San Juan Hills SCGA Tournament Recap: The One Adjustment That Matters
I don’t need to overhaul anything after today. The course management lesson is singular: on tight driving holes with OB, commit to a shot shape and trust it fully, or take driver out of play entirely. There is no safe middle ground. Trying to guide it — swinging easier, steering away from trouble — is the most reliable route to the exact miss you’re avoiding.
On hole 6, I should have either committed to a full driver with a slight draw setup or hit 3-wood and accepted a longer second shot. Instead I tried to finesse a driver. Same thing on 12 and 17. Same result all three times. Three times in one round isn’t a fluke — it’s a pattern that’s now very clearly documented.
Next tournament is July 13 at Pala Mesa Resort — Net Team Chapman format. Different format, different pressure profile, but the same driver decision will be tested. The Arccos data will be watching. So will I.
San Juan Hills SCGA Tournament Recap: The Tracking Stack Behind These Numbers
Every number in this recap comes from Arccos Gen 4 Smart Sensors mounted in my grips, syncing automatically to the Arccos Link Pro on my belt. Strokes gained vs. scratch, approach distances, putting distances, fairway accuracy — all of it captured without a second of manual data entry during the round. Tournament results and leaderboards are tracked through Golf Genius, the platform the SCGA uses to manage One Day Series scoring.

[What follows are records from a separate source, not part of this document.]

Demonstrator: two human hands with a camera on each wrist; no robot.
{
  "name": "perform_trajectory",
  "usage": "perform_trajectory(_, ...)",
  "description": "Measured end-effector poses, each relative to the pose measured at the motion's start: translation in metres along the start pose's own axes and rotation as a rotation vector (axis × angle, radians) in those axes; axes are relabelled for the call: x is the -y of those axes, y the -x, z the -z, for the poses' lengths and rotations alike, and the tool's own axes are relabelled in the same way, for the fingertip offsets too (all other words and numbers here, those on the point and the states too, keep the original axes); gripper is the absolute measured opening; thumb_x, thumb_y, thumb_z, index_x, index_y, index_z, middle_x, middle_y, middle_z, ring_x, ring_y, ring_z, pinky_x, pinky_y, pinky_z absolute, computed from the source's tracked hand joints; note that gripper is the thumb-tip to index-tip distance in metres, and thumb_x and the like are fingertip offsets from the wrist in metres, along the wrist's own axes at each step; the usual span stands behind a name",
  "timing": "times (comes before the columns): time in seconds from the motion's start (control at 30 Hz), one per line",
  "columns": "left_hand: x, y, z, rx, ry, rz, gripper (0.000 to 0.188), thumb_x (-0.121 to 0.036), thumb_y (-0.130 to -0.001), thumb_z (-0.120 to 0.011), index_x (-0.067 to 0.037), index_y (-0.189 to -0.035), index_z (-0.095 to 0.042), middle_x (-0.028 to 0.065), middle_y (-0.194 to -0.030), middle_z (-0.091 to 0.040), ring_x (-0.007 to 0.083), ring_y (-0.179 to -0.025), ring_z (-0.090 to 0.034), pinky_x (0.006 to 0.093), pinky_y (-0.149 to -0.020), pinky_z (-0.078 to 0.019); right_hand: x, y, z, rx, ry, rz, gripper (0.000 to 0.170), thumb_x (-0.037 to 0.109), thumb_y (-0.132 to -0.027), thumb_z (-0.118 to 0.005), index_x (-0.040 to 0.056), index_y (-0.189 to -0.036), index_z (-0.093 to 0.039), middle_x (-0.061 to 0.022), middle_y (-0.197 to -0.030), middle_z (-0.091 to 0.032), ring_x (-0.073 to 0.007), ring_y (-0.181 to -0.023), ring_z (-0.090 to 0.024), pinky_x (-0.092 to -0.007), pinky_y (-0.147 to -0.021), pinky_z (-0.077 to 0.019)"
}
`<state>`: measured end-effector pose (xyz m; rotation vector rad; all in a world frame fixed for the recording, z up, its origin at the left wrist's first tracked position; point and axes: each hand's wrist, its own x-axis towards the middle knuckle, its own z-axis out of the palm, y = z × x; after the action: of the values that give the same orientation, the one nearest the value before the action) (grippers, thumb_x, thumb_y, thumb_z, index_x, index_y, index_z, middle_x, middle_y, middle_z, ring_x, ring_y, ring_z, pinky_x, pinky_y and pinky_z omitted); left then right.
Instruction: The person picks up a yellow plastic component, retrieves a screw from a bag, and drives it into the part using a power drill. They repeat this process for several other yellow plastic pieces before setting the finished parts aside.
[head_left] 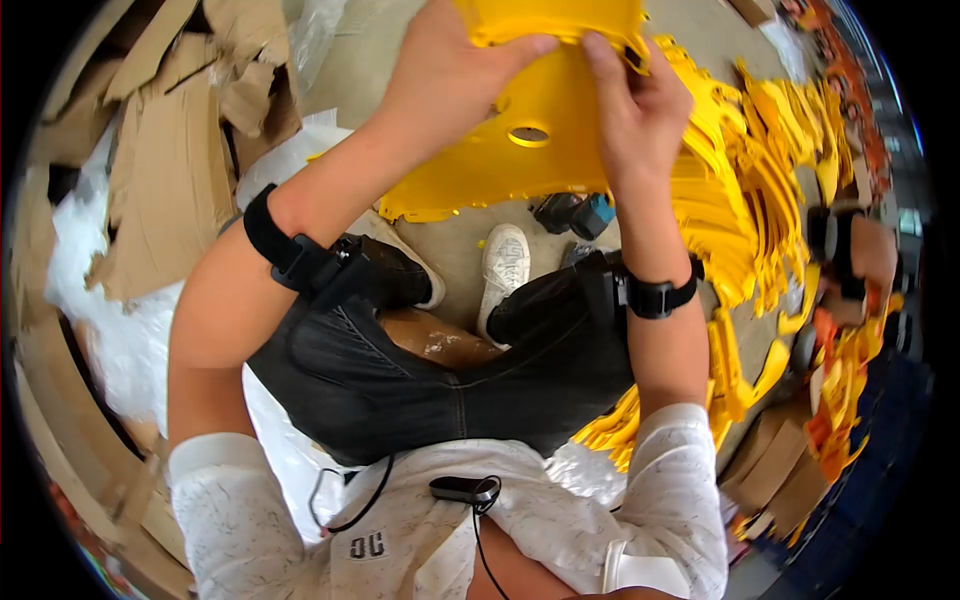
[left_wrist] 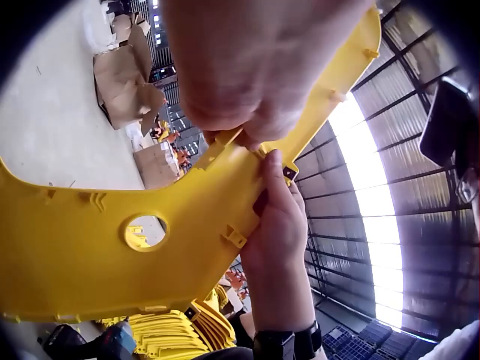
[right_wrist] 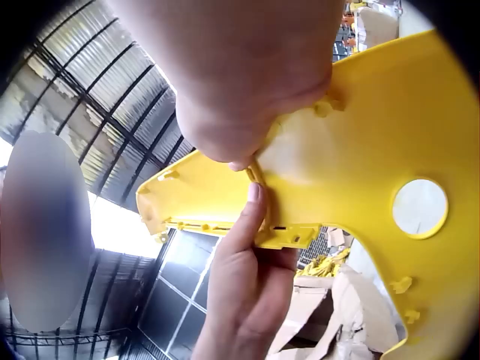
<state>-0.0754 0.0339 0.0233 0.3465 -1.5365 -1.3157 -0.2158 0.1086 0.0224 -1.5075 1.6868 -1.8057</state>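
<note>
A large yellow plastic panel (head_left: pixel 560 165) with a round hole is raised in front of me, above my knees. My left hand (head_left: pixel 440 75) grips its upper part, with the thumb on the near face. Close beside that thumb, my right hand (head_left: pixel 645 120) pinches the right edge of the panel. In the left wrist view, the right hand (left_wrist: pixel 279 225) has its thumb along a raised seam with small clips beside it. From the right wrist, the left hand (right_wrist: pixel 247 292) shows its thumb against a ridge, fingers behind the panel's edge.
Stacked yellow panels (head_left: pixel 720 220) lie to my right. Torn cardboard (head_left: pixel 165 180) and clear plastic wrap (head_left: pixel 120 340) spread along my left. A black and blue object (head_left: pixel 580 215) sits on the floor beyond my shoes (head_left: pixel 506 265). Cardboard boxes (head_left: pixel 785 460) stand at lower right.
</note>
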Motion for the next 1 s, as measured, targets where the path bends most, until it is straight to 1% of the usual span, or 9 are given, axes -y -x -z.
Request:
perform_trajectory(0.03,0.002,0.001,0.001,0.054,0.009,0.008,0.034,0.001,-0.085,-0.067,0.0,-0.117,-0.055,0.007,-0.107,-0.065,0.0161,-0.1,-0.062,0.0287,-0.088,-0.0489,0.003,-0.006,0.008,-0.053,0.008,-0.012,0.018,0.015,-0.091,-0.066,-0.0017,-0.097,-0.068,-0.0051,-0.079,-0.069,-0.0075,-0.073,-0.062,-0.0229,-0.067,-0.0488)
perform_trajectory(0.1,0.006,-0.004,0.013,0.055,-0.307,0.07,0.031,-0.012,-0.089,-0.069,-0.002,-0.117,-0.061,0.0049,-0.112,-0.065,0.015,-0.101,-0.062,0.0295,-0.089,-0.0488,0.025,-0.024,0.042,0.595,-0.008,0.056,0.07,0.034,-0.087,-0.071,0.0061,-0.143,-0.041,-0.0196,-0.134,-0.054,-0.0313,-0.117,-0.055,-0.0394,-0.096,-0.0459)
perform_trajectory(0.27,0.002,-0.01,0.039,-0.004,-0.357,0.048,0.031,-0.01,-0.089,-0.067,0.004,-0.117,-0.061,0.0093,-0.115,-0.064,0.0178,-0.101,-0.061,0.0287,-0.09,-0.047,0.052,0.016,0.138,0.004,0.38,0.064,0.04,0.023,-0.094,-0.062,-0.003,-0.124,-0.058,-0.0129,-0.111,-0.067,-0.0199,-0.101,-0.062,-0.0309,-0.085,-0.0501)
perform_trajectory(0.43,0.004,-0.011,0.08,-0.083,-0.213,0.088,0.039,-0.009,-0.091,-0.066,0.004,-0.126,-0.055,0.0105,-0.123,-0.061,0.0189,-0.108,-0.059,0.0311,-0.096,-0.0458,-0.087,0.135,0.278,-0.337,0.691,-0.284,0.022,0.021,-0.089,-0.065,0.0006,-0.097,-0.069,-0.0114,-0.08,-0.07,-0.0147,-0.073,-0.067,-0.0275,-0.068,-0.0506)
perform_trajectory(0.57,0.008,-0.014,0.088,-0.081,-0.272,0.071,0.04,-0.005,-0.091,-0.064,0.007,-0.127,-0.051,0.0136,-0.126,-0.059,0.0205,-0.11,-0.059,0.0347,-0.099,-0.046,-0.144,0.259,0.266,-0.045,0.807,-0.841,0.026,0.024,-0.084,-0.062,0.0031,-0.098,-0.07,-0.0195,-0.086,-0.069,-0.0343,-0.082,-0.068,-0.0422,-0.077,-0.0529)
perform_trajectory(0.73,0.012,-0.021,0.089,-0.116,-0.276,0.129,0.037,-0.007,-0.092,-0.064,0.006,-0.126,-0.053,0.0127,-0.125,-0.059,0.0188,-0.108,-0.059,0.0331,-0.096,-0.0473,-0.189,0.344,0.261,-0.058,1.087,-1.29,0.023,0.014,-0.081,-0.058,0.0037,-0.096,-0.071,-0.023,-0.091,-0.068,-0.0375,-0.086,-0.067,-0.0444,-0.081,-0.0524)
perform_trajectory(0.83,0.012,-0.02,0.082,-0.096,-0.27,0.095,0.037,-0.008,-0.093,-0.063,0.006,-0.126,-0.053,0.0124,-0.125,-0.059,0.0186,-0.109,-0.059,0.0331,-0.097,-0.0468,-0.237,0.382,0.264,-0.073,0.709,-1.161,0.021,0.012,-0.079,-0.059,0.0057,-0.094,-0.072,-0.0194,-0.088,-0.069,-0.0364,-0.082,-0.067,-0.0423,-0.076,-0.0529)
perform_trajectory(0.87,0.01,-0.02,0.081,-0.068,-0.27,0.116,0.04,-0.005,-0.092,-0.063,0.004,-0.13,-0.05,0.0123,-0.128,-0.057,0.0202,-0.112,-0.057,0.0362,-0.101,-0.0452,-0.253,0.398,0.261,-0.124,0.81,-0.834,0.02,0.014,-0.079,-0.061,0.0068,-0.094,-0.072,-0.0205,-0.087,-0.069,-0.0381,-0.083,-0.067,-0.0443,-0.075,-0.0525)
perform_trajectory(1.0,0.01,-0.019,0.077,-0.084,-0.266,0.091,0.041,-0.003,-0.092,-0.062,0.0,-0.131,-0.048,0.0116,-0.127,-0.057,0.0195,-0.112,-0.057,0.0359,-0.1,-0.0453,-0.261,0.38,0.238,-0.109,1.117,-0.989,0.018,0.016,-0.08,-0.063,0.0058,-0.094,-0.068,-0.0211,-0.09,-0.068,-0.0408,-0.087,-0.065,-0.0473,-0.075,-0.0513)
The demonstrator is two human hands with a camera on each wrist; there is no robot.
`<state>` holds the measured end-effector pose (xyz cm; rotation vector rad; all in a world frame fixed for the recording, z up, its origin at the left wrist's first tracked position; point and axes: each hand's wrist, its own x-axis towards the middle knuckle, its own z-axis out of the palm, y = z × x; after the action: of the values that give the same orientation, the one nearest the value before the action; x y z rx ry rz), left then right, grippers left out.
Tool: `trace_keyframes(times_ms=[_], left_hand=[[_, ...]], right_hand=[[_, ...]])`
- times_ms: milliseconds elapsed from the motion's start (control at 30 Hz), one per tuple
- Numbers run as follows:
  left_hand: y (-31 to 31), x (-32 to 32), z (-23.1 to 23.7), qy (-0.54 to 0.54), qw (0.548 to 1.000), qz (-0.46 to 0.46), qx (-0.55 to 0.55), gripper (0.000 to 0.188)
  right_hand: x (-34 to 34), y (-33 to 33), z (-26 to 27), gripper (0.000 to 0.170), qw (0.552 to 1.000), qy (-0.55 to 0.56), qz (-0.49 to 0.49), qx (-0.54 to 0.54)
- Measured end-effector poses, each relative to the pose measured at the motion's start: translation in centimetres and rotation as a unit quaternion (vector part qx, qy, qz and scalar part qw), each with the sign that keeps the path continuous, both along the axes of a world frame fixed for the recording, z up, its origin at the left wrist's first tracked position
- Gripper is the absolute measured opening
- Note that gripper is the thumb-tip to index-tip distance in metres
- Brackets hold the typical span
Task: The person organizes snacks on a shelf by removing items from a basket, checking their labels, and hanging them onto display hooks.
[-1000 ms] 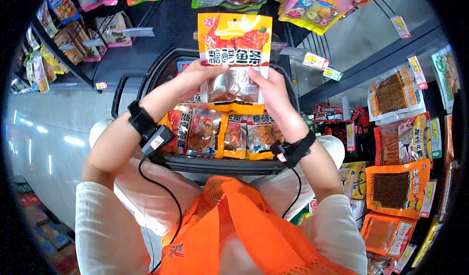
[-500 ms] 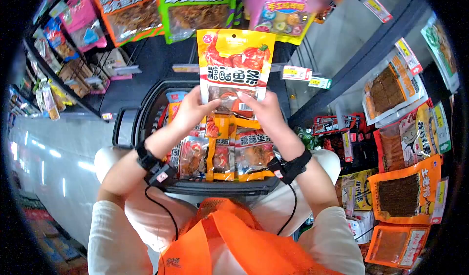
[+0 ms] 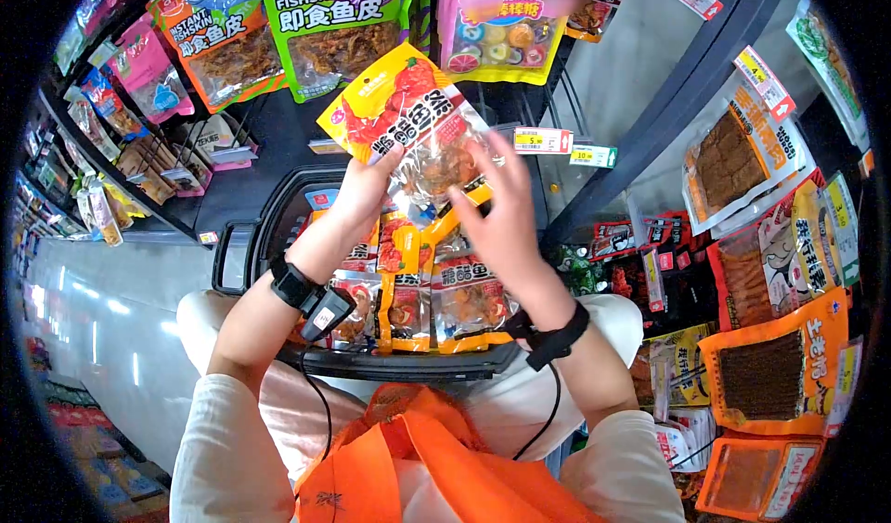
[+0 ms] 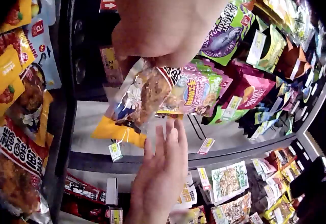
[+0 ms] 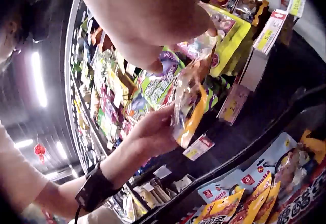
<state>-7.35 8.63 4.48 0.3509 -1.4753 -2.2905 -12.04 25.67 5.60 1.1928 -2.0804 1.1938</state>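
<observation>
In the head view a yellow, red and clear snack packet [image 3: 422, 124] is held up, tilted to the left, above a black basket [image 3: 264, 235]. The left hand [image 3: 362, 193] grips its left edge, thumb on the front. The right hand [image 3: 501, 212] is at the packet's right side with its fingers spread; in the left wrist view this hand [image 4: 162, 175] has straight fingers just off the packet's edge [image 4: 142, 94]. The right wrist view shows the left hand [image 5: 155, 129] pinching the packet [image 5: 188, 104].
Similar packets [image 3: 469, 286] lie in the basket. Bags of fish skin [image 3: 339, 22] and candy [image 3: 506, 26] hang on the shelf ahead. Price tags [image 3: 543, 141] stick out beyond the basket. Hanging packets [image 3: 761, 374] line the right side.
The packet has turned from upright to tilted left. The right hand has come off its lower front and spread its fingers, while the left hand still holds it. The head view has shifted.
</observation>
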Motion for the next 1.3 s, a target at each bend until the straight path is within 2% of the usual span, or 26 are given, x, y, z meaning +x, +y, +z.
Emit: trace_keyframes(times_ms=[100,133,167,200,233,267,333,367,433,467,500,533,567,600,667,700,767,800,867,933,1000,1033,1067,1133,1200,1300], left_hand=[[0.1,0.2,0.1,-0.014,1.000,0.017,-0.020,0.023],[-0.1,0.3,0.0,-0.024,0.997,-0.001,-0.071,0.025],[-0.2,0.4,0.0,-0.034,0.992,-0.020,-0.122,0.028],[-0.1,0.4,0.0,-0.041,0.983,-0.040,-0.174,0.030],[0.6,0.8,1.2,-0.053,0.981,-0.060,-0.177,0.032],[1.2,1.0,2.8,-0.091,0.967,-0.059,-0.231,0.031],[0.8,-0.5,4.1,-0.052,0.952,-0.082,-0.291,0.034],[0.8,-1.8,5.1,0.062,0.950,-0.085,-0.295,0.039],[1.8,-4.8,9.4,0.227,0.893,-0.016,-0.388,0.048],[2.3,-6.0,12.2,0.251,0.789,0.062,-0.557,0.049],[3.6,-6.5,15.4,0.272,0.718,0.071,-0.636,0.046],[4.8,-7.7,18.3,0.345,0.591,0.098,-0.723,0.043],[6.3,-8.7,20.4,0.327,0.521,0.083,-0.784,0.047],[7.6,-10.7,21.9,0.387,0.433,0.123,-0.805,0.044],[10.5,-12.0,24.8,0.353,0.255,0.124,-0.892,0.048],[11.3,-13.7,25.3,0.355,0.251,0.121,-0.892,0.048],[12.3,-17.9,25.9,0.397,0.111,0.190,-0.891,0.041],[12.8,-18.9,25.8,0.400,0.107,0.191,-0.890,0.041],[13.5,-21.0,25.6,0.251,0.152,0.156,-0.943,0.036],[14.3,-20.6,26.3,0.297,0.140,0.172,-0.929,0.032],[15.5,-19.5,27.8,0.105,0.256,0.064,-0.959,0.029],[14.6,-20.1,28.2,0.202,0.356,0.018,-0.912,0.025],[14.3,-20.4,28.7,0.184,0.396,-0.001,-0.900,0.021],[14.1,-20.1,29.7,0.210,0.403,-0.065,-0.888,0.020],[14.2,-20.3,30.2,0.182,0.415,-0.083,-0.888,0.022],[14.1,-20.8,30.5,0.190,0.404,-0.093,-0.890,0.021]], right_hand=[[-2.2,0.7,-0.9,0.054,0.996,-0.080,-0.005,-0.050],[-2.4,0.8,-1.0,0.049,0.983,-0.164,0.019,-0.081],[-2.7,0.8,-1.3,0.044,0.941,-0.299,0.115,-0.111],[-3.2,0.8,-1.8,0.040,0.870,-0.425,0.207,-0.139],[-3.5,0.9,-2.1,0.028,0.850,-0.464,0.219,-0.123],[-3.9,1.5,-1.8,0.023,0.830,-0.492,0.240,-0.109],[-5.2,2.1,-0.8,0.021,0.802,-0.513,0.237,-0.193],[-6.4,2.1,-0.5,0.021,0.794,-0.501,0.223,-0.262],[-9.3,3.2,1.1,0.020,0.763,-0.509,0.201,-0.345],[-10.7,3.7,1.7,0.020,0.743,-0.500,0.212,-0.390],[-12.4,4.3,2.0,0.020,0.747,-0.470,0.193,-0.428],[-13.7,4.9,2.3,0.021,0.748,-0.440,0.174,-0.466],[-14.1,5.4,3.1,0.022,0.753,-0.410,0.144,-0.493],[-15.0,5.9,3.2,0.023,0.766,-0.363,0.130,-0.514],[-15.8,6.9,3.8,0.020,0.806,-0.315,0.055,-0.498],[-16.3,7.2,4.0,0.020,0.804,-0.314,0.054,-0.503],[-17.4,8.0,5.0,0.017,0.861,-0.258,-0.027,-0.437],[-17.6,8.2,5.6,0.017,0.860,-0.254,-0.027,-0.441],[-17.9,8.3,6.7,0.015,0.879,-0.167,-0.073,-0.440],[-18.8,8.4,6.8,0.015,0.876,-0.175,-0.062,-0.445],[-18.7,8.4,7.5,0.015,0.877,-0.147,-0.036,-0.456],[-18.6,8.4,7.6,0.014,0.877,-0.141,-0.022,-0.460],[-18.9,8.4,7.4,0.014,0.875,-0.141,-0.023,-0.462],[-19.2,8.1,7.1,0.014,0.879,-0.131,-0.021,-0.458],[-19.2,7.7,7.0,0.014,0.868,-0.167,-0.014,-0.467],[-19.5,6.5,7.1,0.011,0.827,-0.209,0.012,-0.522]])
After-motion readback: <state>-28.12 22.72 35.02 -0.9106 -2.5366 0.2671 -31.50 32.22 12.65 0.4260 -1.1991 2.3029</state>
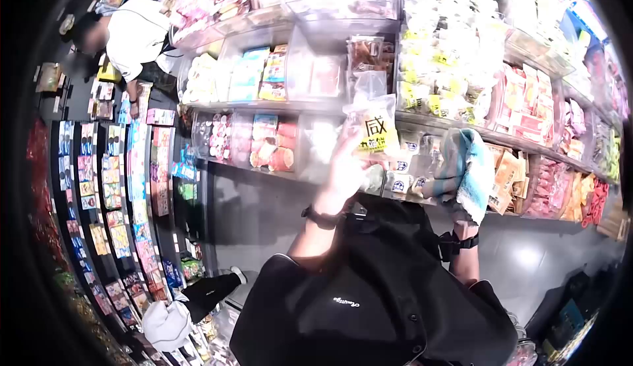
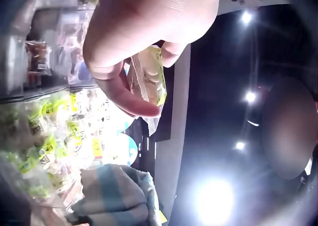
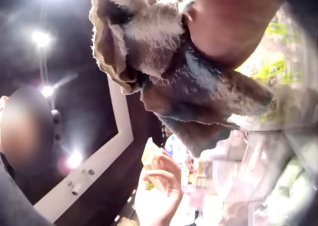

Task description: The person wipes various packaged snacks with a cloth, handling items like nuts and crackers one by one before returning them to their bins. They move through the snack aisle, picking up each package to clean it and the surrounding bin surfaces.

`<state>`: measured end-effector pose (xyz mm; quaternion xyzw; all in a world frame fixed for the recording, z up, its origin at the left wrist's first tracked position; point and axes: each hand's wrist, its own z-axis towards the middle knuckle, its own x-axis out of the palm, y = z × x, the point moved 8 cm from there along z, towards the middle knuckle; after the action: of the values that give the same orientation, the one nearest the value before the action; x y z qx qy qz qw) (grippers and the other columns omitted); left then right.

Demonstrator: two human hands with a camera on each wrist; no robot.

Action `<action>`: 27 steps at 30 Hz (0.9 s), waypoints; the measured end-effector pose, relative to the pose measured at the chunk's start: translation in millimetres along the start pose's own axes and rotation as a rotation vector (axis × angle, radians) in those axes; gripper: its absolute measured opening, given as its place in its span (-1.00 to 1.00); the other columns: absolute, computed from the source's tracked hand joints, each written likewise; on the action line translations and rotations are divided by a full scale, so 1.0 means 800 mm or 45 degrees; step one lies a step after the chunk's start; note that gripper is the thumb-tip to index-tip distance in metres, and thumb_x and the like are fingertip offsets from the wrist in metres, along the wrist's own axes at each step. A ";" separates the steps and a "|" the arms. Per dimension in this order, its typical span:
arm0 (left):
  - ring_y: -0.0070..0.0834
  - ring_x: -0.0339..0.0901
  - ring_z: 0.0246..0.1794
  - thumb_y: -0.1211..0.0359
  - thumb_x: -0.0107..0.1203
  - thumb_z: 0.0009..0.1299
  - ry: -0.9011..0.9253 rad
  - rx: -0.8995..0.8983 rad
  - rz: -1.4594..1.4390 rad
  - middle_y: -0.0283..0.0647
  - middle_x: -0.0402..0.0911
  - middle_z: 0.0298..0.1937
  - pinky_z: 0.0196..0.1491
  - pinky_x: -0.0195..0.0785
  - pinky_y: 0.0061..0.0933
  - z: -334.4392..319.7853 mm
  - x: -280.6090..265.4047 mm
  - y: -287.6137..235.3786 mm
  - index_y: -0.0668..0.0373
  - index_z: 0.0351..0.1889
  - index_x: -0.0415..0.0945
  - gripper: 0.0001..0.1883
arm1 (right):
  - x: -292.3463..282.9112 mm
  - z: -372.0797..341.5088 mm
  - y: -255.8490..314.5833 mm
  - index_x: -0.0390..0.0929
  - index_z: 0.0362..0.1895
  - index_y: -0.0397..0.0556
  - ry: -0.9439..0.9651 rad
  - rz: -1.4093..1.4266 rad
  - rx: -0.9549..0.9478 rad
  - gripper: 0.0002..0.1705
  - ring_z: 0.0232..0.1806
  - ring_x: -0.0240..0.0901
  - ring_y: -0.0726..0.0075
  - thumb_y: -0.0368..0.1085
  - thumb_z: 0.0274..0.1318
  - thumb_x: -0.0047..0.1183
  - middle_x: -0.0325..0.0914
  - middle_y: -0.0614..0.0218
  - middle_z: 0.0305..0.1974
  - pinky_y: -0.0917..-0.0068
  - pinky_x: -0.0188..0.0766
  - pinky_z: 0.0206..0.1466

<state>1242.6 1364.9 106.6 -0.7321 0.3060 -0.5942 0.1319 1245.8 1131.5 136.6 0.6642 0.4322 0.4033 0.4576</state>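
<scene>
My left hand (image 1: 346, 176) holds up a small clear snack packet (image 1: 377, 129) with a yellow-green label and bold dark characters, before the shelf bins. Seen from the left wrist, its thumb and fingers pinch the packet (image 2: 153, 77), and pale rounded pieces show through the film. In my right hand (image 3: 228, 25) is a bunched, fuzzy towel (image 1: 473, 175), striped blue, white and grey. The towel covers most of that hand in the head view. It hangs in front of the lower bins, to the right of the packet.
Clear bins (image 1: 323, 76) full of wrapped snacks rise in tiers ahead. Similar yellow-labelled packets (image 1: 435, 56) fill a bin above the towel. Product racks (image 1: 109, 214) line the left side. One person in a white top (image 1: 138, 36) leans there; another in a grey top (image 1: 166, 325) is below.
</scene>
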 end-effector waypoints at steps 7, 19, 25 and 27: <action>-0.47 0.47 -0.04 0.57 -0.02 0.35 -0.281 0.638 0.536 -0.20 0.44 -0.03 -0.14 0.49 -0.43 -0.090 0.018 -0.050 0.28 0.24 0.12 -0.50 | 0.085 -0.042 -0.035 0.22 0.21 -0.25 0.882 0.545 0.113 -0.44 -0.02 0.48 0.13 -0.13 0.25 -0.09 0.44 -0.01 0.04 0.28 0.43 0.03; -0.42 0.53 -0.14 0.53 0.19 0.17 -0.154 0.624 1.374 -0.10 0.53 -0.13 -0.09 0.40 -0.42 -0.131 -0.038 -0.058 0.32 -0.03 0.38 -0.61 | 0.198 -0.152 -0.017 0.43 -0.35 -0.06 1.123 -0.579 -1.236 -0.69 0.15 0.31 -0.07 -0.31 -0.32 0.17 0.50 0.15 0.00 -0.16 0.05 0.28; -0.27 0.58 -0.14 0.48 0.20 0.15 -0.087 0.483 1.282 -0.04 0.58 -0.20 -0.11 0.40 -0.37 -0.145 -0.071 -0.073 0.31 -0.03 0.38 -0.60 | 0.235 -0.160 -0.030 0.48 -0.01 -0.06 1.265 -0.703 -1.083 -0.45 0.26 0.17 -0.15 -0.16 -0.17 0.20 0.40 0.13 0.13 -0.09 0.00 0.33; -0.25 0.58 -0.18 0.47 0.20 0.15 -0.081 0.462 1.181 -0.01 0.57 -0.23 -0.13 0.39 -0.34 -0.145 -0.077 -0.080 0.33 -0.03 0.35 -0.58 | 0.237 -0.151 -0.037 0.40 0.05 -0.05 1.185 -0.633 -0.982 -0.38 0.33 0.06 -0.25 -0.12 -0.15 0.23 0.29 -0.01 0.22 -0.09 0.00 0.32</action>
<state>1144.2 1471.5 123.7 -0.5018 0.4868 -0.4940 0.5169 1184.2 1347.9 165.9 0.0886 0.5504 0.6569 0.5077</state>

I check both after every round and they tell me exactly where I lost strokes and where I finished.
Today’s data told me what I already felt walking off 18: −3.9 driving SG. But having the number pinned to a specific category — vs. a general sense that the driver was bad — is the difference between vague frustration and targeted improvement. That’s why I track everything.
San Juan Hills SCGA Tournament Recap: Final Thoughts
77. Three out-of-bounds. Plantar fasciitis in my right heel. One hour drive each way. And I’d do it again next week.
That’s what competing in the SCGA One Day Series at 56 looks like. Not every round is a career low 67 like Coronado last month. Some rounds are a hard 77 that hands you a very specific lesson in your own decision-making under pressure. Those rounds are data too. They go in the log. They go in the Arccos dashboard. And they go here, so the pattern is documented and the improvement is accountable.
Three OBs. Three left hooks. Three committed swings I didn’t make. Fix that one thing, and the next San Juan Hills round looks a lot different.
Program 8 continues. Pala Mesa is two weeks out. The foot will heal. The work continues.
San Juan Hills SCGA Tournament Recap: Final Results and Placement
Final placement: 9th place. Gross 77, net 74. The winning score was net 67 — a 7-shot margin. Second place came in at net 71. My three OB penalties cost roughly 6 strokes. A clean driver day and I’m contending for second place. That’s not a consolation — it’s a target. The gap between 9th and 2nd today was driver decision-making on three holes. Everything else was competitive.